● **About this exercise**
Each line below with the word "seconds" needs to be copied.
[Opening Source material section]
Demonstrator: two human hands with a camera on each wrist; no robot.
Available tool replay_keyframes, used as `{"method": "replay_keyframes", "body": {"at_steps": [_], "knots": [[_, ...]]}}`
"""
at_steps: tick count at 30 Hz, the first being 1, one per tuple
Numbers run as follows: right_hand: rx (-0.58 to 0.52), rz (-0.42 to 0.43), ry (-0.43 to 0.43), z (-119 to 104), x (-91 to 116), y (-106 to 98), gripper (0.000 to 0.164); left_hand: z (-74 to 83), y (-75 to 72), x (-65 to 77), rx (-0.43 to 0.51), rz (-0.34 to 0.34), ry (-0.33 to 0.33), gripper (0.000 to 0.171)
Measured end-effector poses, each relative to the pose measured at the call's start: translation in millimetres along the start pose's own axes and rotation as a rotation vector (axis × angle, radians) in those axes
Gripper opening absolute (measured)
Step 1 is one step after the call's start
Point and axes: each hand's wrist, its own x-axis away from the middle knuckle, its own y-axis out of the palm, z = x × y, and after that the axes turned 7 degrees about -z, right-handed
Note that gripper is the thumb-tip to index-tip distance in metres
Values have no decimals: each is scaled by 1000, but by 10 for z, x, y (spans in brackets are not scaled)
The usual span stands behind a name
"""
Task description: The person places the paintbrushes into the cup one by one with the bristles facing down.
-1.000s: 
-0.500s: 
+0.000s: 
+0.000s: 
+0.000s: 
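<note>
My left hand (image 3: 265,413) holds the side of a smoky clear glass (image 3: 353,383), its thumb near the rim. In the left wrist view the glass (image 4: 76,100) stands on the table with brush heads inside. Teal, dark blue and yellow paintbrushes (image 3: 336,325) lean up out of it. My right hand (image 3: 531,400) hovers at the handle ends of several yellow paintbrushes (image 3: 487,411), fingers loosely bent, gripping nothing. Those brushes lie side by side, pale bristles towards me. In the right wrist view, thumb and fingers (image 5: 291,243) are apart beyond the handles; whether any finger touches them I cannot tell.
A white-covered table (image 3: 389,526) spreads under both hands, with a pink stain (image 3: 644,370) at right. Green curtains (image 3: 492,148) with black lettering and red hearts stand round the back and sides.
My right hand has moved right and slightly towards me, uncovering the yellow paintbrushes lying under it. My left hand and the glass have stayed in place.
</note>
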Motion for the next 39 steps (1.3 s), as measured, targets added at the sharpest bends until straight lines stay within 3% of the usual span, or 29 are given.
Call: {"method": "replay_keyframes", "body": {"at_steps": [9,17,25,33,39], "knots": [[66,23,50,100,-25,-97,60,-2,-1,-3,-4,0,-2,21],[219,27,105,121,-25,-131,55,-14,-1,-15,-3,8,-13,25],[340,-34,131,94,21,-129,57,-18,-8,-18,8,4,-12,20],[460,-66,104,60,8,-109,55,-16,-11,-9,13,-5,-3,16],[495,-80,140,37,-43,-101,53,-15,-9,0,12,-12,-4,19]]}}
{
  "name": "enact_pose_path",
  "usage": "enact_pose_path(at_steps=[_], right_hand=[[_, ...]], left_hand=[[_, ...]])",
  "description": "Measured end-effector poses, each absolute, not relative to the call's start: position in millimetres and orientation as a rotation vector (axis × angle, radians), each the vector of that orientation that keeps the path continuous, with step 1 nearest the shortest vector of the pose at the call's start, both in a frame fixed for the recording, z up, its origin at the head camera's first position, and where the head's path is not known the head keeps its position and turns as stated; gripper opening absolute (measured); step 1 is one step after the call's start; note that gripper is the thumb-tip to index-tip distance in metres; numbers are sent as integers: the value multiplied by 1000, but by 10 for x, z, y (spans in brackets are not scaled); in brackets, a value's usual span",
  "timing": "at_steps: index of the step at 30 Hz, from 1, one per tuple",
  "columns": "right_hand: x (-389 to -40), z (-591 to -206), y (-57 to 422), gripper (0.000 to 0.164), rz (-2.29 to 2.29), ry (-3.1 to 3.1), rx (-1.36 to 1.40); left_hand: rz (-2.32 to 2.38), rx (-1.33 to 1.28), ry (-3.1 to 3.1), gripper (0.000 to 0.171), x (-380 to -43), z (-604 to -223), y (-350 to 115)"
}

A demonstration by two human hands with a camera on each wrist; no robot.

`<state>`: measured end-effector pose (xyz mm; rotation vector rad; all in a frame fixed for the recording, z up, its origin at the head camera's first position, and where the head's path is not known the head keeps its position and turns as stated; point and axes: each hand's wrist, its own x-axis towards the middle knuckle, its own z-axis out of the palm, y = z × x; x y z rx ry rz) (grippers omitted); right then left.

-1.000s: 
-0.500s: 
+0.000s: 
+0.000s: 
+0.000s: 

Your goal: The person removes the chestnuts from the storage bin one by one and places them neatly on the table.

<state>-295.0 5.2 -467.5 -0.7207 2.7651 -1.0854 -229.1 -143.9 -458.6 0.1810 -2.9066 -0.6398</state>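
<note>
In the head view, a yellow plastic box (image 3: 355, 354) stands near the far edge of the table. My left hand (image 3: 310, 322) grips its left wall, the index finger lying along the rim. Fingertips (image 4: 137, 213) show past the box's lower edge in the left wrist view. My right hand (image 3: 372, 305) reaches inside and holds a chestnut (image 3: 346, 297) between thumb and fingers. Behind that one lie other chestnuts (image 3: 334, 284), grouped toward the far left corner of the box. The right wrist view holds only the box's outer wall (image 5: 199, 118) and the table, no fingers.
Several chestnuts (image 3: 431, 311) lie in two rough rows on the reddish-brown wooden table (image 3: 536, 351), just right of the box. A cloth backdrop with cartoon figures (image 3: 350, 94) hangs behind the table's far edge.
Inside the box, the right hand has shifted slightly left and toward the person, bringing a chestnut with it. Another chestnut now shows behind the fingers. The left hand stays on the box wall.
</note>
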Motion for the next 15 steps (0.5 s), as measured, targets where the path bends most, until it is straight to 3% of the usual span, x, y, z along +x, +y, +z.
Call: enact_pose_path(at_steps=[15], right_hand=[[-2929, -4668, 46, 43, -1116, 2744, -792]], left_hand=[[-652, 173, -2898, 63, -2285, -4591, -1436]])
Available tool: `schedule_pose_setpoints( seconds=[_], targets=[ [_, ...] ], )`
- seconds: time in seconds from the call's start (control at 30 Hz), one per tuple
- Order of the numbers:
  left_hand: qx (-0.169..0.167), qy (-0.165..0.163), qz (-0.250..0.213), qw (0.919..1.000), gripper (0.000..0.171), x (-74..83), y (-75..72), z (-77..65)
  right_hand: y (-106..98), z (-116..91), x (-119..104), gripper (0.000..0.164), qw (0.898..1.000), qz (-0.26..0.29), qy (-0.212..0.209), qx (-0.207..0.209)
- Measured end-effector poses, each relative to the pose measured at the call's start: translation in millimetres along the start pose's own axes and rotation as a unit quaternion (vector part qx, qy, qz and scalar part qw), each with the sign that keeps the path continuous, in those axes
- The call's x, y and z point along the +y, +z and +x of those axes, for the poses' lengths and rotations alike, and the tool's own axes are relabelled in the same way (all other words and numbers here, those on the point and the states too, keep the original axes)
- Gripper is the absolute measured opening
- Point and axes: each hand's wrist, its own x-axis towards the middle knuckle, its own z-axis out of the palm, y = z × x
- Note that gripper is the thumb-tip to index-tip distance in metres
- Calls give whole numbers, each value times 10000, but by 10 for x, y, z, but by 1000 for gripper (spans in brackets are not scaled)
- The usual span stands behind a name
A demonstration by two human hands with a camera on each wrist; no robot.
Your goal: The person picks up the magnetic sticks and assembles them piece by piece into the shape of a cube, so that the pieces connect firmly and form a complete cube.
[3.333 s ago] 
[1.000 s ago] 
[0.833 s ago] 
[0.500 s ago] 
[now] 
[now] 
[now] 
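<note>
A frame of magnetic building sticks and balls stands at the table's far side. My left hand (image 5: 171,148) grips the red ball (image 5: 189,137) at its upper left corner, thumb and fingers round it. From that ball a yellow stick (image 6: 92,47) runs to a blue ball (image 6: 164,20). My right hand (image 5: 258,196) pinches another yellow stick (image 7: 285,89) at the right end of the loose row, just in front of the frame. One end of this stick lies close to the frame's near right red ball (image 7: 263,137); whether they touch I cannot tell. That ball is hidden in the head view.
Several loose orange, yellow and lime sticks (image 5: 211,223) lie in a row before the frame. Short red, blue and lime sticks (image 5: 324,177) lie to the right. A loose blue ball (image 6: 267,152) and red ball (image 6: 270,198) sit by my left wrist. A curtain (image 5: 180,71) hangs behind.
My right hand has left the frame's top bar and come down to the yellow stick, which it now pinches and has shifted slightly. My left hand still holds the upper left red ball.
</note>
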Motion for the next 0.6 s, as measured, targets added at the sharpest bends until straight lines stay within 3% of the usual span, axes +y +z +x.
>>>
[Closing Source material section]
● **Problem solution**
Available tool: `schedule_pose_setpoints( seconds=[_], targets=[ [_, ...] ], )`
- seconds: time in seconds from the call's start (control at 30 Hz), one per tuple

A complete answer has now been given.